Data repositories in which cases are related to subcases are identified as hierarchical. This course covers the representation schemes of hierarchies and algorithms that enable analysis of hierarchical data, as well as provides opportunities to apply several methods of analysis.

Associate Professor at Arizona State University in the School of Computing, Informatics & Decision Systems Engineering and Director of the Center for Accelerating Operational Efficiency School of Computing, Informatics & Decision Systems Engineering

K. Selcuk Candan

Professor of Computer Science and Engineering Director of ASU’s Center for Assured and Scalable Data Engineering (CASCADE)

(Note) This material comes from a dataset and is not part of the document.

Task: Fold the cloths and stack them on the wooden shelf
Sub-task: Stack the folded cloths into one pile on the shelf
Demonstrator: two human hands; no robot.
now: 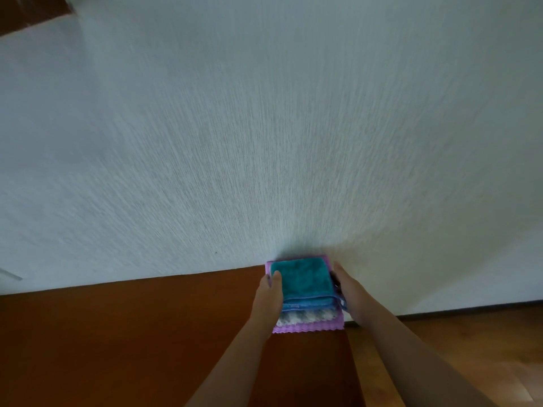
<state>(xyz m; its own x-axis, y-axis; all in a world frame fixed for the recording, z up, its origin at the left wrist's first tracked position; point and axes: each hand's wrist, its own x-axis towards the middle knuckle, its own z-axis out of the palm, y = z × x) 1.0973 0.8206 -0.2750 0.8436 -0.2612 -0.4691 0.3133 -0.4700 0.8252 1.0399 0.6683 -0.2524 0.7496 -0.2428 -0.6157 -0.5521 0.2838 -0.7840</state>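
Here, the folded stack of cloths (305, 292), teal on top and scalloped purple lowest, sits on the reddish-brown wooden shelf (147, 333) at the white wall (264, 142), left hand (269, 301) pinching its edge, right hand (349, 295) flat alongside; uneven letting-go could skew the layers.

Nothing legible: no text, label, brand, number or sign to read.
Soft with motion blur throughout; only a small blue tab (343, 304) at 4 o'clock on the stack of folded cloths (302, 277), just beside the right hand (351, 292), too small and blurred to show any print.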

In previous modules in this course,

we've talked a lot about statistical graphics and different data sources,

we've talked about multivariate datasets,

how to explore different methods there,

looking at things like clustering and classification.

And in this lecture,

we want to talk about a different data structures

specifically hierarchical data and we want to

learn how to apply methods of hierarchical data analysis.

So hierarchies by definition are data repository in which cases are related to sub-cases,

really we can think of this as imposing an ordering in

which cases are parents or ancestors of other cases.

You can think of this like your file system on your computer,

you have the C drive.

In the C drive, you save a bunch of different files.

Inside of those files, you may save others.

For example, on your C drive,

you may have a folder for movies, inside of movies,

you may break this down into genres such as action movies,

comedies, and those things.

And inside of those,

you might have files for all the different movies that are comedies

all the different movies that are action and so forth.

And we can represent this as a tree,

you can think of this like a family tree too.

If this is you,

this is your father and mother, you got your grandfather,

grandmother and so forth and you can think about what this tree looks like.

So there's a lot of data structures that a lot

of datasets that have this hierarchical structure.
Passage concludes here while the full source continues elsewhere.